NEGERI PEJALAN KAKI
“Tidak ada yang lebih bahagia yang kurasa, selain melihatnya tersenyum”
Bagi banyak orang di Indonesia, yang kutahu. Mereka bukan malas berjalan kaki, tetapi kenapa harus berjalan kaki. Jika kutanyakan, jawabannya, karena ada kendaraan pribadi bermotor, atau sudah memiliki sepeda angin yang setidaknya lebih cepat. Lalu, dengan bangganya kupamerkan diriku lebih menyukai berjalan kaki daripada menggunakan kendaraan pribadi.
Jalan dari rumah kos sampai gedung ruang kuliahku, setidaknya membutuhkan waktu 5 menit. Tidak lebih cepat daripada menggunakan sepeda motor. Tetapi lebih terasa lama dan menenangkan. Ketika orang pada umumnya mencari ketenangan untuk melepaskan sejenak dari tekanan-tekanan. Orang-orang itu tidak akan mendapatkannya selama berada di dalam kendaraan pribadi, yang harus disetir sendiri. Aku mendapatkannya selama berjalan kaki. Lepas, bebas, mau berkhayal, ngelamun, memperhatikan orang-orang, melakukan apa saja, tidak takut akan tertabrak atau menabrak kendaraan orang lain bahkan menabrak orang atau pohon.
Setiap kali aku berjalan kaki menyusuri kampus, entah itu siang hari atau malam hari. Kusempatkan untuk menyapa daun-daun di pepohonan yang sendu senyap. Aku melihatnya mengayunkan dahannya, kekanan dan kekiri. Sebebas itu dalam rangka yang terbatas, memberikan manfaat. Aku menghitung jumlah langkah dan berapa banyak batuan yang kuinjak. Kadang harus berjalan sangat cepat untuk mengejar waktu. Jika pagi, siang atau sore hari kulewati dan kutatap orang-orang dengan irama langkahnya. Sebagian dari arah berlawanan dan sebagian mengikutiku dibelakang (seperti mata-mata tetapi bukan).
Tidak ada yang lebih bahagia yang kurasa, selain melihat mereka tersenyum padaku.
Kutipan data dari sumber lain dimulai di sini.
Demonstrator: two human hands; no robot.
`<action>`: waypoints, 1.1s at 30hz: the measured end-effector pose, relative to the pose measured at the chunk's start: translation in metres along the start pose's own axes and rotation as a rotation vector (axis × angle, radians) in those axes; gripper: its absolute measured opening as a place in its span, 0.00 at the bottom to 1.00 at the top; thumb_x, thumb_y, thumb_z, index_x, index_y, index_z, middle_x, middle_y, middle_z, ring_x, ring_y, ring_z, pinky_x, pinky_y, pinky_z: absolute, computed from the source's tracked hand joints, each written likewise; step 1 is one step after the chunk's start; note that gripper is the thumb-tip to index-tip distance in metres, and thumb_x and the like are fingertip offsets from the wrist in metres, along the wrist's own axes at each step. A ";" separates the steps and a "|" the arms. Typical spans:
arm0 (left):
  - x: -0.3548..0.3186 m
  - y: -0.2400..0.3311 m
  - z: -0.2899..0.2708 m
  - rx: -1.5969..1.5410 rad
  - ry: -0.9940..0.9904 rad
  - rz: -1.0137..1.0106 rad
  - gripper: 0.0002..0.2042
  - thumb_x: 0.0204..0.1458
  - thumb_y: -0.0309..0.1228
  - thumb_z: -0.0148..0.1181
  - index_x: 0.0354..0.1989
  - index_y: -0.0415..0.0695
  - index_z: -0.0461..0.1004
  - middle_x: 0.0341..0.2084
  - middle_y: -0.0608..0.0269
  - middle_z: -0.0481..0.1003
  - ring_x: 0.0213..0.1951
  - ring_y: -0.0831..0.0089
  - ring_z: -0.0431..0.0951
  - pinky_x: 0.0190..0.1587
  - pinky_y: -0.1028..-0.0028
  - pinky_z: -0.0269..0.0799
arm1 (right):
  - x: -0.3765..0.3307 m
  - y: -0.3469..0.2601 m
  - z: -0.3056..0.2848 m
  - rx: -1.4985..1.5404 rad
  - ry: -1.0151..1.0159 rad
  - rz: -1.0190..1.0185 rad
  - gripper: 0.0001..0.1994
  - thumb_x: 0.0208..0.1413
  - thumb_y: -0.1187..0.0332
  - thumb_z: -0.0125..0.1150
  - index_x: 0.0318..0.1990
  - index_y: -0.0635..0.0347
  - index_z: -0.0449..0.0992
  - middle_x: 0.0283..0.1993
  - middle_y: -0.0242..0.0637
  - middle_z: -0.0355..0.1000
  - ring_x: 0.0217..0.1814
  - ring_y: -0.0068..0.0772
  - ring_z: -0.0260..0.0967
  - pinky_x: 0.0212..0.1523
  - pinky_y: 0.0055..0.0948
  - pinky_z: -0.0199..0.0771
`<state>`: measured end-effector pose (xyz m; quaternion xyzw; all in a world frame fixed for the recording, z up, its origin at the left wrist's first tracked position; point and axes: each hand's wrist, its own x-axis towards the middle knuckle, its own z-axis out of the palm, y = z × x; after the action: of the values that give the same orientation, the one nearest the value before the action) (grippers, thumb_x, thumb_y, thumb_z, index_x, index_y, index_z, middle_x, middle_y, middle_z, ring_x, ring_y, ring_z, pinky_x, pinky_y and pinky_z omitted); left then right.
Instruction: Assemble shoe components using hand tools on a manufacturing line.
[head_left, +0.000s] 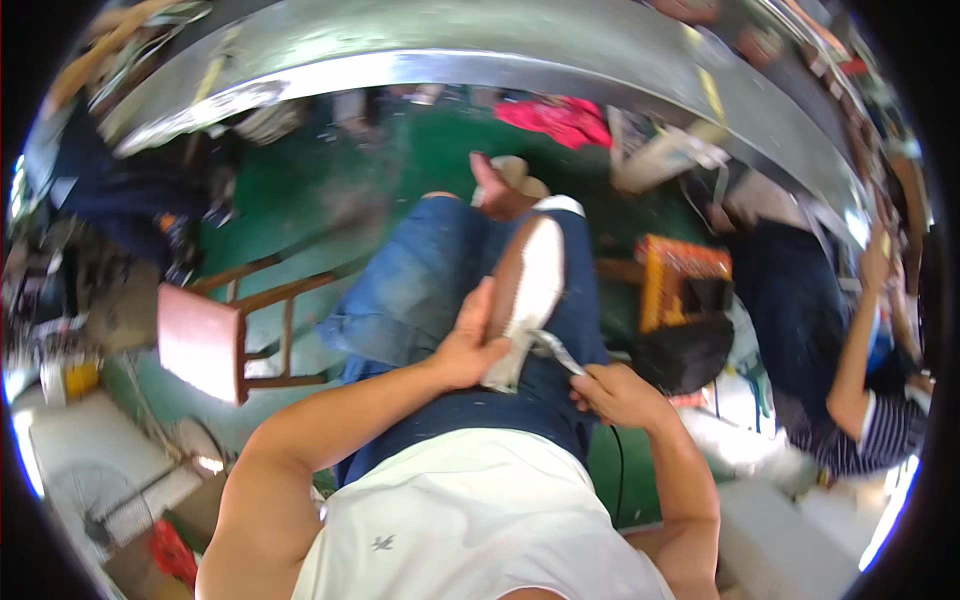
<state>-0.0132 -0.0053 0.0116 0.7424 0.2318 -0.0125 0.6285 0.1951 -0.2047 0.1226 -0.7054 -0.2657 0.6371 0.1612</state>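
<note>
A brown shoe (511, 283) lies across my lap with its pale underside (541, 265) facing up. My left hand (471, 339) is wrapped round its left side, near the end closest to me. In my right hand (622, 392) is the grip of a metal hand tool with a hooked head (556, 348). The tool's head touches or lies right beside the near end of the shoe, where a pale flap (507, 367) shows. What the tool's tip bears on is too small to make out. Blue trousers (418, 285) cover my legs under the shoe.
A long metal bench (400, 68) curves across the far side. To my left stands a wooden chair with a pink seat (200, 342); an orange stool (684, 268) is at right. Co-workers sit at both sides, one with a striped sleeve (893, 432). Pink cloth (556, 120) lies beyond my feet.
</note>
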 end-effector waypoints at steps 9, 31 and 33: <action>0.026 -0.026 0.072 -0.039 -0.012 0.152 0.62 0.44 0.37 0.71 0.77 0.39 0.24 0.73 0.35 0.44 0.76 0.44 0.41 0.76 0.60 0.40 | -0.005 0.041 0.025 -0.533 0.313 -0.341 0.22 0.72 0.52 0.46 0.46 0.66 0.75 0.41 0.66 0.76 0.43 0.62 0.77 0.43 0.56 0.72; 0.072 0.163 -0.092 -1.230 -0.253 0.227 0.33 0.67 0.58 0.46 0.68 0.42 0.65 0.60 0.58 0.74 0.57 0.69 0.77 0.62 0.63 0.72 | -0.050 0.007 0.011 0.030 0.498 -0.213 0.31 0.72 0.46 0.45 0.58 0.74 0.71 0.53 0.56 0.74 0.50 0.48 0.69 0.55 0.42 0.67; 0.081 0.168 -0.093 -1.161 -0.102 0.116 0.35 0.66 0.61 0.45 0.66 0.43 0.67 0.57 0.56 0.76 0.55 0.68 0.79 0.59 0.62 0.75 | -0.049 0.005 0.012 0.010 0.488 -0.214 0.32 0.72 0.46 0.46 0.58 0.74 0.71 0.53 0.56 0.74 0.50 0.48 0.69 0.55 0.42 0.67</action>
<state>0.0938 0.0910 0.1620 0.2865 0.1291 0.1154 0.9423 0.1819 -0.2383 0.1583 -0.8052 -0.2888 0.4287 0.2905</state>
Di perjalanan kaki, kuucapkan “hai”, “hallo” pada mereka yang kukenal. Kadang hanya tersenyum padaku dan padamu. Sambil lalu saja, berkesan baik. Persahabatan selama berjalan kaki. Persahabatan dengan lingkungan alam, dengan panasnya matahari, dengan keringat, dengan dinginnya malam, dan ketakutan yang menghantui (seperti diamati oleh suatu makhluk), persahabatan dengan para pengemis yang duduk di pinggir jalan dan keakraban dengan udara.
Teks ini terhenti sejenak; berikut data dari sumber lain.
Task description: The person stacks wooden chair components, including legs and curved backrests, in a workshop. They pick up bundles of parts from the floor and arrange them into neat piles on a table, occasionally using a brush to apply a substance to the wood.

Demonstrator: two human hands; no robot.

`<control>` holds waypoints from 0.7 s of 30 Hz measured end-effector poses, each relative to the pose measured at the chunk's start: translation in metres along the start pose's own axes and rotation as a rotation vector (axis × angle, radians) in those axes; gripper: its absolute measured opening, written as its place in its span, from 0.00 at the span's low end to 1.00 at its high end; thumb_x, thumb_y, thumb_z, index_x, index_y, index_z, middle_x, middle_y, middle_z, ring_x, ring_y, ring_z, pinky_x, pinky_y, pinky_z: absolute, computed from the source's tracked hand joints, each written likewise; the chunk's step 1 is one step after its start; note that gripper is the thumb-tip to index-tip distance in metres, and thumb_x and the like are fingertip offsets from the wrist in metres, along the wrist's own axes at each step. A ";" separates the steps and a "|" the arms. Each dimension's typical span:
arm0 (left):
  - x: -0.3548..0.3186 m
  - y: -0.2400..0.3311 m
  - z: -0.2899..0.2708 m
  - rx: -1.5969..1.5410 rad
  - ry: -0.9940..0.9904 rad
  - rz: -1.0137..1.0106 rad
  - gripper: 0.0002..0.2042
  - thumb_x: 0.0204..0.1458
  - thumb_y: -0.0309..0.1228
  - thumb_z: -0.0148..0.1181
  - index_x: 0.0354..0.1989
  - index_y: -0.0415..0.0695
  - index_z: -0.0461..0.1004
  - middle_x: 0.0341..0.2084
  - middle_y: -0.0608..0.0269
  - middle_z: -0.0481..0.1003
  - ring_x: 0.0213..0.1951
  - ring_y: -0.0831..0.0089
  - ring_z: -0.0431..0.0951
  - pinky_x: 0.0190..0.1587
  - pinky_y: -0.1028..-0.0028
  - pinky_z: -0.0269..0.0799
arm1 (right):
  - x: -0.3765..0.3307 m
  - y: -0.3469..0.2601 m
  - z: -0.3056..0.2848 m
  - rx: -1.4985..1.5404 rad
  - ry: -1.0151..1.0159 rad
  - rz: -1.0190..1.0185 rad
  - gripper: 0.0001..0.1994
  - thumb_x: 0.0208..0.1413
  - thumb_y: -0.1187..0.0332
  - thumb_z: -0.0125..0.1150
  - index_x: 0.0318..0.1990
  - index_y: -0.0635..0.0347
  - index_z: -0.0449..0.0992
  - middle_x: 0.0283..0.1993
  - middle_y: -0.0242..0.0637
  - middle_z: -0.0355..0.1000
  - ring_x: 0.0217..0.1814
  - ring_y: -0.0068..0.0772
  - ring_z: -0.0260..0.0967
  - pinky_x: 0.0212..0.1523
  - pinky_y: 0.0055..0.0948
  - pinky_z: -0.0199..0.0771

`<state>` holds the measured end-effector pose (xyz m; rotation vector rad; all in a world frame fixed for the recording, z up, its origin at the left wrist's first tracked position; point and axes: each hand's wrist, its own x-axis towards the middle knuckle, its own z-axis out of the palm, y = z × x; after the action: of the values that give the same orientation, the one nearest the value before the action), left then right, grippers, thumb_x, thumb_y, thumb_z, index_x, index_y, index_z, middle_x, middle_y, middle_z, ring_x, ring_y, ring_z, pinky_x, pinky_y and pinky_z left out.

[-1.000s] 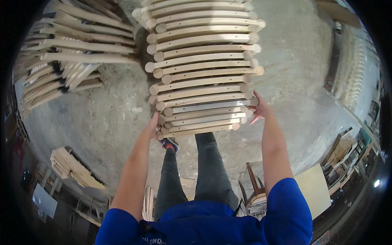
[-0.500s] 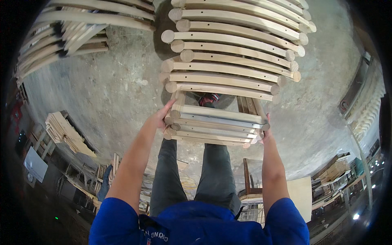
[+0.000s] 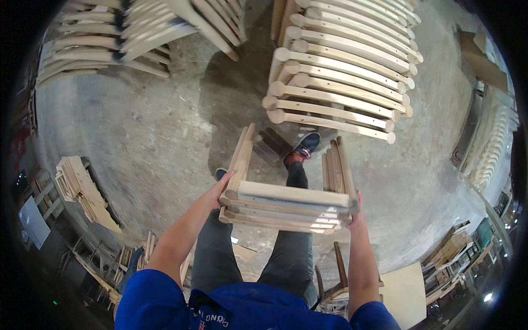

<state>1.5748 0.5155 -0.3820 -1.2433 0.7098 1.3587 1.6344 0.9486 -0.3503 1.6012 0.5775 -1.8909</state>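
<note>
I hold a small stack of pale wooden chair frames (image 3: 289,203) in front of my waist, above my legs. My left hand (image 3: 220,192) grips the stack's left end and my right hand (image 3: 356,212) grips its right end. The frames' side rails point away from me toward the floor. Just beyond, a taller pile of the same curved wooden frames (image 3: 338,71) rests on the concrete floor (image 3: 154,132). My dark shoe (image 3: 302,148) stands near the base of that pile.
Another heap of wooden frames (image 3: 126,33) lies at the upper left. A stack of flat wooden pieces (image 3: 82,190) sits at the left. Shelving with wooden parts (image 3: 456,253) stands at the lower right, more curved pieces (image 3: 492,143) at the right.
I have lifted a few frames off the big pile and drawn them back toward my body. The pile now lies farther from my hands.
</note>
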 end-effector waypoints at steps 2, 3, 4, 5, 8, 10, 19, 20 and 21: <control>-0.040 -0.003 -0.017 0.016 -0.074 -0.010 0.34 0.45 0.59 0.51 0.56 0.48 0.62 0.51 0.59 0.66 0.51 0.66 0.67 0.51 0.61 0.63 | -0.033 0.047 -0.016 -0.074 0.103 -0.078 0.37 0.46 0.33 0.43 0.56 0.49 0.61 0.52 0.36 0.64 0.49 0.39 0.64 0.45 0.41 0.68; -0.065 -0.013 -0.032 0.039 -0.054 0.036 0.33 0.45 0.58 0.51 0.55 0.48 0.63 0.51 0.59 0.66 0.50 0.66 0.68 0.51 0.62 0.63 | -0.054 0.078 -0.003 -0.337 0.001 -0.316 0.37 0.46 0.33 0.42 0.57 0.48 0.60 0.53 0.37 0.63 0.51 0.39 0.63 0.46 0.43 0.67; -0.089 -0.020 -0.042 0.075 -0.055 0.075 0.32 0.46 0.57 0.50 0.55 0.48 0.63 0.50 0.60 0.67 0.50 0.67 0.68 0.50 0.62 0.64 | -0.078 0.106 0.002 -0.304 -0.020 -0.345 0.37 0.47 0.32 0.40 0.57 0.48 0.59 0.53 0.37 0.62 0.52 0.40 0.62 0.48 0.44 0.65; -0.121 -0.027 -0.048 0.118 -0.032 0.104 0.31 0.47 0.56 0.50 0.54 0.47 0.64 0.49 0.60 0.68 0.49 0.69 0.69 0.49 0.64 0.65 | -0.100 0.133 0.007 -0.277 -0.042 -0.366 0.37 0.47 0.32 0.39 0.58 0.48 0.59 0.54 0.37 0.61 0.53 0.41 0.61 0.50 0.45 0.64; -0.212 -0.045 -0.053 0.259 0.077 0.159 0.32 0.48 0.57 0.47 0.55 0.44 0.63 0.50 0.59 0.68 0.50 0.69 0.68 0.53 0.68 0.62 | -0.170 0.187 0.043 -0.099 0.151 -0.253 0.39 0.48 0.31 0.34 0.58 0.52 0.59 0.56 0.39 0.60 0.57 0.43 0.56 0.52 0.48 0.60; -0.260 -0.059 -0.061 0.268 0.069 0.232 0.30 0.49 0.53 0.50 0.52 0.40 0.65 0.47 0.59 0.70 0.47 0.72 0.70 0.50 0.71 0.64 | -0.209 0.211 0.038 -0.026 0.009 -0.189 0.41 0.47 0.30 0.28 0.60 0.53 0.57 0.55 0.40 0.60 0.54 0.44 0.59 0.52 0.47 0.61; -0.415 -0.064 0.016 0.366 -0.049 0.695 0.27 0.51 0.49 0.50 0.51 0.38 0.65 0.44 0.56 0.71 0.47 0.72 0.70 0.48 0.74 0.64 | -0.338 0.166 0.070 0.036 -0.254 -0.753 0.41 0.49 0.32 0.29 0.61 0.55 0.54 0.60 0.40 0.57 0.59 0.45 0.57 0.57 0.45 0.57; -0.433 -0.060 0.029 0.370 -0.078 0.732 0.26 0.51 0.48 0.50 0.50 0.38 0.65 0.44 0.56 0.71 0.47 0.73 0.70 0.48 0.75 0.64 | -0.349 0.150 0.075 0.045 -0.264 -0.811 0.41 0.49 0.32 0.29 0.61 0.55 0.54 0.60 0.40 0.56 0.59 0.44 0.56 0.57 0.45 0.57; -0.448 -0.050 0.045 0.342 -0.144 0.812 0.24 0.51 0.44 0.52 0.50 0.38 0.64 0.44 0.59 0.70 0.47 0.73 0.70 0.47 0.75 0.65 | -0.359 0.132 0.083 0.055 -0.279 -0.879 0.41 0.49 0.32 0.29 0.61 0.55 0.54 0.60 0.40 0.56 0.59 0.44 0.56 0.57 0.45 0.57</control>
<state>1.5383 0.4251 0.0606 -0.5746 1.3630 1.8428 1.7008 0.8528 0.0237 1.1446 1.2476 -2.7043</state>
Ku tak begitu saja melewatkan perjalanan kakiku. Aku menyeberang jalan, memberikan kesempatan lebih dahulu kendaraan-kendaraan yang lewat didepanku. Kukunjungi warung hijau setiap harinya di depan kios fotocopy untuk membeli makanan. Di seberang jalan itu. Lalu, membeli koran kompas, dan kubaca sambil jalan sampai menuju rumah kosku lagi. Di sela-sela jam jeda kuliah.
Setiap kali aku berjalan kaki, merasa lelah dan tidak sampai-sampai tempat tujuan. Kubayangkan ada papanskateboard yang siap meluncurkanku dengan cepat, atau kubayangkan aku mempunyai sepatu beroda yang membuatku berjalan lebih cepat . Mungkin alat ajaib, yang bisa dilipat-lipat dan jadi kecil lalu ketika dibutuhkan dapat berubah menjadi besar. Mungkin juga sepatu berteknologi tinggi yang digunakan Conan Edogawa (Detective Conan) untuk melindungi diri.
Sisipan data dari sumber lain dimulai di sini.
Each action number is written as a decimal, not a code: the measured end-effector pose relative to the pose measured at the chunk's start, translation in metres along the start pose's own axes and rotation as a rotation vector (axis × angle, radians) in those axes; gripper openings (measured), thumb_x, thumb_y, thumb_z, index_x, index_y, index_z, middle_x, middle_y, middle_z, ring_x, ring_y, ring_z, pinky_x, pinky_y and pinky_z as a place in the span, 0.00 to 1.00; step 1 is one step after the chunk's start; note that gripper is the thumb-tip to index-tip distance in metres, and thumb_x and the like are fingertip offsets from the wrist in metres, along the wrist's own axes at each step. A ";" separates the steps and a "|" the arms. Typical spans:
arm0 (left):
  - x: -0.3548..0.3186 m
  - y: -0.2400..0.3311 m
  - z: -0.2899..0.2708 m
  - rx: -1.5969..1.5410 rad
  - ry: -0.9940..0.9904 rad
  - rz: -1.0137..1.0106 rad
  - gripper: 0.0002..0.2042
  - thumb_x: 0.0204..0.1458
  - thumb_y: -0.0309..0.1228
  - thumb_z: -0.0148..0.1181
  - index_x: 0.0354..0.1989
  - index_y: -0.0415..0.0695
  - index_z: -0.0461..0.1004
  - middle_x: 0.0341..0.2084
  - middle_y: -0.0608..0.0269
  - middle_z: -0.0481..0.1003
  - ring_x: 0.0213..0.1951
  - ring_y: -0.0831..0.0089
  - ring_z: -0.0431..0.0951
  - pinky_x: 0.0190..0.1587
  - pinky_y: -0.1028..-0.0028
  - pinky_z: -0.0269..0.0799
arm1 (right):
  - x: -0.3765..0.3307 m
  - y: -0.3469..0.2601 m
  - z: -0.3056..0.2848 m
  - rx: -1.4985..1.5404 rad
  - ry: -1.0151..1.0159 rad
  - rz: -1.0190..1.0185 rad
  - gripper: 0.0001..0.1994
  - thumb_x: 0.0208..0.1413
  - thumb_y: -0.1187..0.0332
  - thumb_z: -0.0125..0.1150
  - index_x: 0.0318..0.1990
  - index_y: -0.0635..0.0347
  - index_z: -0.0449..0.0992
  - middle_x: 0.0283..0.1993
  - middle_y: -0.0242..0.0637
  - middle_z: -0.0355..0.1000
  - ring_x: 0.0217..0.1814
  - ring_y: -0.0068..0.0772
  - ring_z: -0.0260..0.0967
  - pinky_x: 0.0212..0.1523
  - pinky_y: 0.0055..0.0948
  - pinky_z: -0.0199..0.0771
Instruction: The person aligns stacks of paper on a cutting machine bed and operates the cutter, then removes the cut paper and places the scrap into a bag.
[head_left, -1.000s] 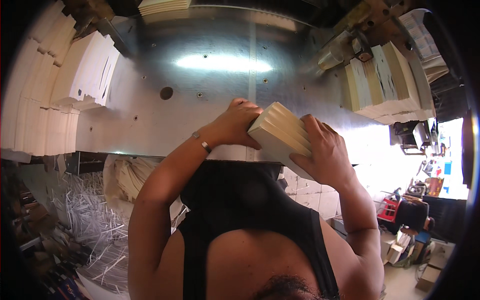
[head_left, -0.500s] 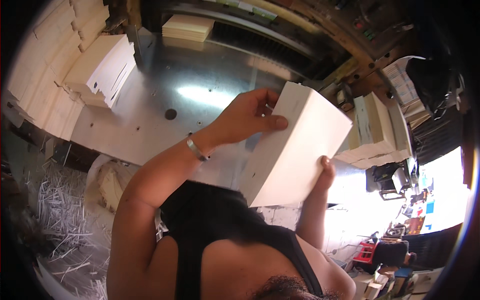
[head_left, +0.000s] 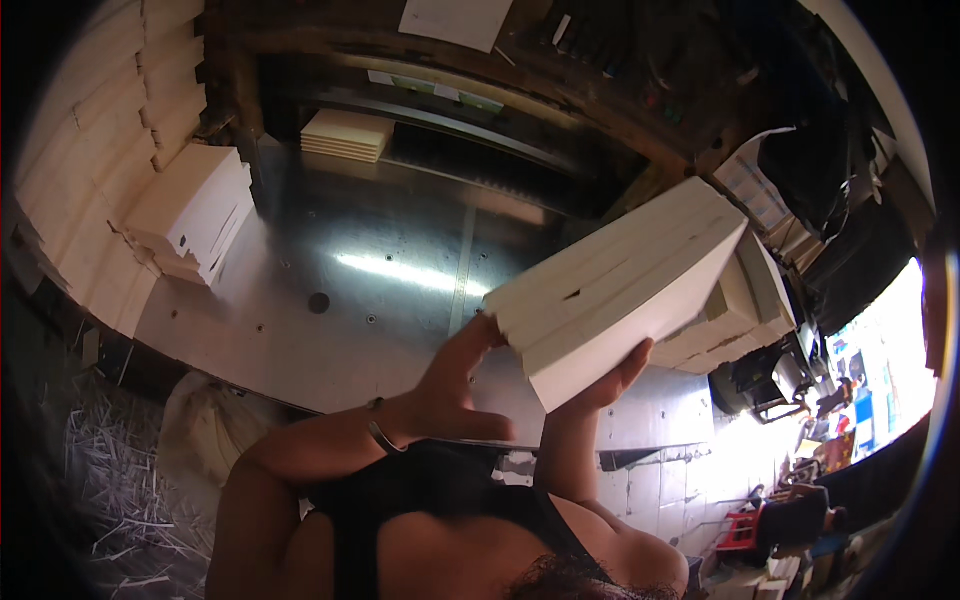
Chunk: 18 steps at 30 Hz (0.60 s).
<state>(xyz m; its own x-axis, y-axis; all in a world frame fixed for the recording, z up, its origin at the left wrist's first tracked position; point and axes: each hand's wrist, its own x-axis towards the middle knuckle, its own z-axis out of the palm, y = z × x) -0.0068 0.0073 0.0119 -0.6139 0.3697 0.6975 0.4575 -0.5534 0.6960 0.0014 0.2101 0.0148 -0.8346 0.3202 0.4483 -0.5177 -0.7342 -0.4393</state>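
A thick stack of cream-white paper (head_left: 620,275) is held tilted above the metal table, its long layered side facing up. My right hand (head_left: 608,385) grips it from below, the thumb lying on its near face. At the left end of the stack is my left hand (head_left: 455,390), its thumb and fingers spread apart. The left fingertips reach the stack's left corner, but whether they press on it I cannot tell. A metal bracelet (head_left: 382,430) circles my left wrist.
The shiny metal table (head_left: 390,330) has small holes. Tall paper stacks (head_left: 85,170) and a smaller stack (head_left: 190,205) stand left. A thin pile (head_left: 345,135) lies at the back, more paper (head_left: 735,310) on the right. Shredded strips (head_left: 130,480) cover the lower left; a person (head_left: 790,520) is lower right.
The paper stack has turned from upright to lying more sideways, its layered side now up. My left hand has let go of its top and moved down to its left end.
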 end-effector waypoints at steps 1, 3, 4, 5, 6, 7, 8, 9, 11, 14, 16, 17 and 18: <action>0.002 0.000 0.005 0.238 0.012 0.053 0.50 0.43 0.51 0.82 0.68 0.36 0.59 0.60 0.54 0.67 0.63 0.66 0.67 0.68 0.63 0.60 | 0.002 0.001 0.003 0.003 -0.014 0.001 0.34 0.70 0.44 0.45 0.72 0.60 0.60 0.71 0.44 0.65 0.71 0.46 0.66 0.68 0.48 0.70; 0.009 -0.003 0.020 0.228 0.042 0.021 0.52 0.43 0.48 0.83 0.69 0.36 0.55 0.59 0.54 0.66 0.65 0.65 0.65 0.68 0.62 0.60 | 0.005 0.005 0.008 0.024 -0.032 -0.089 0.33 0.70 0.44 0.43 0.71 0.60 0.61 0.70 0.44 0.65 0.70 0.45 0.66 0.68 0.48 0.69; 0.011 -0.004 0.024 0.185 0.086 -0.023 0.51 0.43 0.47 0.83 0.69 0.37 0.55 0.60 0.54 0.65 0.65 0.65 0.65 0.68 0.62 0.60 | 0.007 0.006 0.012 -0.004 -0.083 -0.125 0.31 0.71 0.46 0.41 0.70 0.60 0.62 0.69 0.45 0.66 0.70 0.45 0.66 0.67 0.49 0.70; 0.014 -0.006 0.028 0.141 0.129 -0.066 0.51 0.44 0.46 0.82 0.69 0.37 0.55 0.61 0.53 0.64 0.65 0.64 0.65 0.68 0.62 0.60 | 0.007 0.006 0.016 0.001 -0.096 -0.120 0.31 0.71 0.46 0.41 0.70 0.60 0.62 0.69 0.45 0.66 0.70 0.45 0.66 0.67 0.49 0.70; 0.016 -0.006 0.031 0.124 0.126 -0.069 0.49 0.47 0.43 0.81 0.70 0.37 0.54 0.63 0.52 0.63 0.67 0.64 0.63 0.68 0.62 0.60 | 0.006 0.006 0.021 0.024 -0.160 -0.149 0.31 0.72 0.46 0.40 0.70 0.60 0.63 0.69 0.45 0.66 0.70 0.46 0.66 0.67 0.50 0.70; 0.018 -0.007 0.034 0.132 0.131 -0.061 0.49 0.47 0.43 0.81 0.70 0.37 0.54 0.63 0.52 0.63 0.67 0.64 0.63 0.68 0.62 0.60 | 0.005 0.006 0.022 0.047 -0.222 -0.180 0.30 0.72 0.47 0.40 0.69 0.61 0.63 0.68 0.46 0.67 0.69 0.47 0.66 0.67 0.51 0.70; 0.021 -0.008 0.036 0.092 0.144 -0.084 0.47 0.48 0.42 0.80 0.70 0.37 0.55 0.64 0.51 0.63 0.67 0.64 0.63 0.68 0.62 0.61 | 0.005 0.007 0.011 0.068 -0.236 -0.224 0.29 0.72 0.48 0.40 0.68 0.61 0.65 0.68 0.47 0.67 0.68 0.48 0.67 0.65 0.53 0.71; 0.021 -0.009 0.036 0.056 0.158 -0.109 0.46 0.49 0.41 0.79 0.70 0.37 0.56 0.65 0.51 0.63 0.67 0.64 0.63 0.67 0.62 0.62 | 0.005 0.007 0.016 0.077 -0.243 -0.220 0.29 0.72 0.48 0.40 0.68 0.61 0.65 0.68 0.47 0.67 0.68 0.48 0.67 0.65 0.53 0.71; 0.021 -0.010 0.034 0.062 0.153 -0.116 0.44 0.50 0.40 0.78 0.70 0.37 0.57 0.64 0.50 0.64 0.66 0.64 0.65 0.66 0.63 0.63 | 0.002 0.007 0.029 0.158 -0.299 -0.241 0.29 0.72 0.48 0.41 0.68 0.62 0.66 0.67 0.47 0.68 0.68 0.48 0.68 0.64 0.53 0.72; 0.023 -0.002 0.035 0.084 0.183 -0.075 0.36 0.50 0.35 0.78 0.65 0.37 0.65 0.58 0.54 0.72 0.59 0.66 0.72 0.60 0.65 0.70 | 0.001 0.003 0.025 0.120 -0.361 -0.259 0.27 0.71 0.50 0.46 0.66 0.62 0.69 0.65 0.47 0.70 0.67 0.50 0.69 0.64 0.54 0.72; 0.023 0.005 0.034 0.107 0.228 -0.027 0.31 0.50 0.32 0.78 0.61 0.37 0.71 0.52 0.58 0.77 0.53 0.68 0.77 0.56 0.66 0.74 | -0.001 0.000 0.027 0.153 -0.363 -0.210 0.26 0.69 0.52 0.49 0.65 0.62 0.70 0.64 0.48 0.71 0.66 0.50 0.69 0.64 0.55 0.71; 0.023 0.008 0.031 0.109 0.208 -0.020 0.32 0.50 0.33 0.77 0.61 0.37 0.70 0.52 0.57 0.77 0.54 0.68 0.77 0.56 0.67 0.73 | -0.001 -0.002 0.027 0.181 -0.364 -0.166 0.25 0.68 0.54 0.52 0.63 0.62 0.72 0.63 0.48 0.72 0.66 0.51 0.70 0.65 0.56 0.70; 0.021 0.011 0.027 0.116 0.189 -0.011 0.33 0.50 0.33 0.77 0.62 0.36 0.68 0.52 0.56 0.76 0.55 0.68 0.76 0.57 0.67 0.73 | -0.001 -0.004 0.025 0.191 -0.366 -0.160 0.25 0.68 0.54 0.52 0.63 0.62 0.72 0.63 0.48 0.72 0.66 0.51 0.70 0.65 0.56 0.70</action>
<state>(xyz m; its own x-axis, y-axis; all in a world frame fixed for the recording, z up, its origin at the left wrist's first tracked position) 0.0030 0.0292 0.0393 -0.7240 0.2229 0.6529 0.5143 -0.4563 0.7261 0.0088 0.1974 0.0354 -0.6070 0.2308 0.7604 -0.5624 -0.8008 -0.2058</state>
Negeri pejalan kaki, itu adalah negeri impianku. Negeri yang membangun setiap city walk di pinggir jalan disamping jalan untuk kendaraan umum dan kendaraan bermotor. City walk, dengan kendaraan umum bus modern, rail bus, atau kereta bawah tanah, setiap kali membutuhkan menuju ke suatu tempat jarak jauh. City walk seperti di negeri-negeri Asia Timur, Korea Selatan, Jepang dan Hongkong seperti yang kita lihat di film-film. Sedikit sepeda motor, dan banyak orang berjalan kaki, serta menggunakan transportasi umum. Negeri pejalan kaki, di Surabaya ketika malam hari, dengan taman-taman kota yang indah. Tetapi tak banyak orang suka berjalan kaki.